Retains a percentage of messages deterministically by hashing selected parts of the message and checking the hash against a valid range, dropping all others.

For example, setting retain_min to 0.0 and remain_max to 50.0 results in dropping half of the input stream, and setting retain_min to 50.0 and retain_max to 100.1 will drop the other half.

`http`

type: http
http:
  max_parallel: 0
  parallel: false
  request:
    backoff_on:
    - 429
    basic_auth:
      enabled: false
      password: ""
      username: ""
    drop_on: []
    headers:
      Content-Type: application/octet-stream
    max_retry_backoff: 300s
    oauth:
      access_token: ""
      access_token_secret: ""
      consumer_key: ""
      consumer_secret: ""
      enabled: false
      request_url: ""
    rate_limit: ""
    retries: 3
    retry_period: 1s
    timeout: 5s
    tls:
      client_certs: []
      enabled: false
      root_cas_file: ""
      skip_cert_verify: false
    url: http://localhost:4195/post
    verb: POST

Performs an HTTP request using a message batch as the request body, and replaces the original message parts with the body of the response.
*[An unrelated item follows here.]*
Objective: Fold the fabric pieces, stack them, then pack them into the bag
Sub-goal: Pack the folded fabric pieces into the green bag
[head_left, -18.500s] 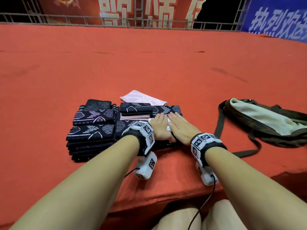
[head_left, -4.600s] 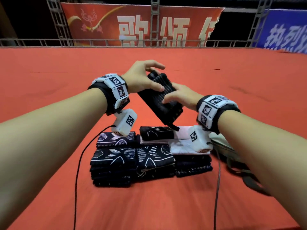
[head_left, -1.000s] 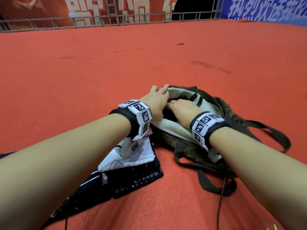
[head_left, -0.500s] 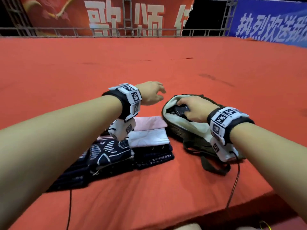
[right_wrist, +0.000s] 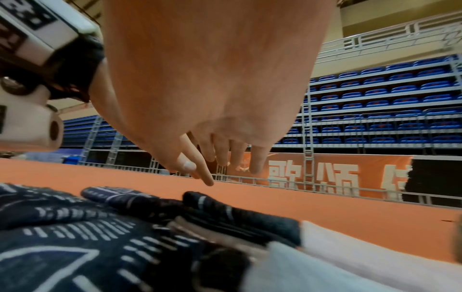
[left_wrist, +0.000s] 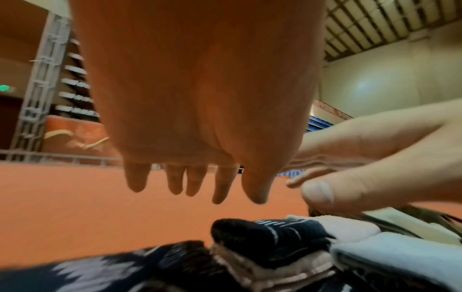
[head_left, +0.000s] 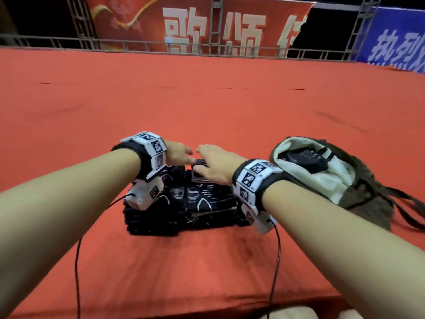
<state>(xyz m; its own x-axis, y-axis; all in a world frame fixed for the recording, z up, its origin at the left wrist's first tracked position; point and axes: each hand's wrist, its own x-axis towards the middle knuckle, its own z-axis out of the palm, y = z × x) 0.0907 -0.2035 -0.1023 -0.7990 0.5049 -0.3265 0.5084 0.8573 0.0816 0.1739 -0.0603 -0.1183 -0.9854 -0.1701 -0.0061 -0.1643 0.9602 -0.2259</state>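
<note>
From the head camera, two bare forearms reach forward over a red-covered desk. The left hand and right hand meet above the far side of a stack of folded dark fabric with white patterns. Both hands have relaxed fingers; the right hand rests over a small dark piece on top of the stack, but whether it grips that piece cannot be told here. To the right of the stack, near it, lies an olive bag with a pale lining, its mouth open, and a dark folded piece sits inside. Red and blue banners and a metal rail stand beyond the desk. From the left wrist camera, the left hand hangs above the stack with its fingers straight, spread and holding nothing. The right hand comes in from the right, thumb extended over pale folded pieces. From the right wrist camera, the right hand hovers above the stack, fingers loosely extended and apart from the fabric. Blue stadium seats rise behind.
</note>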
If the batch contains only a single message part then it will be sent as the body of the request. If the batch contains multiple messages then they will be sent as a multipart HTTP request using a Content-Type: multipart header.

If you are sending batches and wish to avoid this behaviour then you can set the parallel flag to true and the messages of a batch will be sent as individual requests in parallel. You can also cap the max number of parallel requests with max_parallel. Alternatively, you can use the archive processor to create a single message from the batch.

The rate_limit field can be used to specify a rate limit resource to cap the rate of requests across all parallel components service wide.

The URL and header values of this type can be dynamically set using function interpolations described here.

In order to map or encode the payload to a specific request body, and map the response back into the original payload instead of replacing it entirely, you can use the process_map or process_field processors.

Error Handling

When all retry attempts for a message are exhausted the processor cancels the attempt. These failed messages will continue through the pipeline unchanged, but can be dropped or placed in a dead letter queue according to your config, you can read about these patterns here.

`insert_part`

type: insert_part
insert_part:
  content: ""
  index: -1

Insert a new message part at an index. If the specified index is greater than the length of the existing parts it will be appended to the end.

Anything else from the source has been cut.